§ **PROBLEM STATEMENT**
Include in the reply only the lines from the start of the data below through the line containing "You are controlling", reproduced exactly and with no pictures.

§ **DATASET EXTRACT**
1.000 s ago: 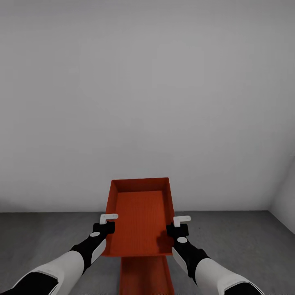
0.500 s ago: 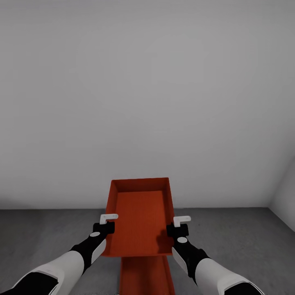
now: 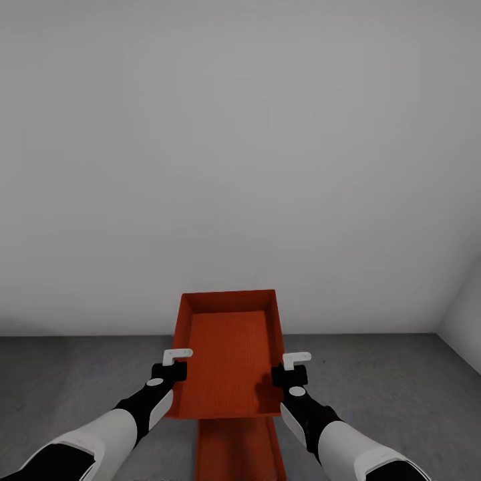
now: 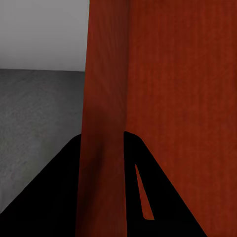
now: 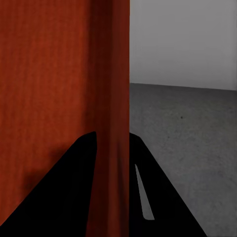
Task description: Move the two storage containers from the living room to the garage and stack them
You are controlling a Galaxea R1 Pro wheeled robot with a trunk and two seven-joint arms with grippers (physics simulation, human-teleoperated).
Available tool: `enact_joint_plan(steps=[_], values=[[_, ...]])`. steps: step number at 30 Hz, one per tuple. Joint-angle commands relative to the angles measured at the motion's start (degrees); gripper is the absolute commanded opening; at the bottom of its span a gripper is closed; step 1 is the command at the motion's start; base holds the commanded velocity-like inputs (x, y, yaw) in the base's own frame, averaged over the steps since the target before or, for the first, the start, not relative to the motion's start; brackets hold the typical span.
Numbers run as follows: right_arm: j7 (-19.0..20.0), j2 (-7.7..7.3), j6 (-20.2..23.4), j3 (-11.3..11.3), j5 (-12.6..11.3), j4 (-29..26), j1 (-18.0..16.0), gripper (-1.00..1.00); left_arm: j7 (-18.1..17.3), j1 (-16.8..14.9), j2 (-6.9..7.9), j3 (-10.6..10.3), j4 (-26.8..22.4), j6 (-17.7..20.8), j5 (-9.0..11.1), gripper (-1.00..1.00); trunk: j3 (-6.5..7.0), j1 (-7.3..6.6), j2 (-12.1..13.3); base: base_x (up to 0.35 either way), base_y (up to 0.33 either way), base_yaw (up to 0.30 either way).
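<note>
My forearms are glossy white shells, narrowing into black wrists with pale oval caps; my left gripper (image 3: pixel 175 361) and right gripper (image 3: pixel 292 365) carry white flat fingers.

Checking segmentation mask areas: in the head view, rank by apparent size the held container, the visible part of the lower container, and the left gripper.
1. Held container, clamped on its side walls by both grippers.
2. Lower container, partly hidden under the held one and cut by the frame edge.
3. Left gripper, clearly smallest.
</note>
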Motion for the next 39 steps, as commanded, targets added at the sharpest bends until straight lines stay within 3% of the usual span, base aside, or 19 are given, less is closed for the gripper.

§ **EXERCISE OUTPUT**
1.000 s ago: 
0.500 s ago: 
now: 
now: 
now: 
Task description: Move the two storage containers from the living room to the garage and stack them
You are controlling a Galaxea R1 Pro wheeled robot with a trunk and two seven-joint arms with grippers (physics simulation, human-teleoperated).

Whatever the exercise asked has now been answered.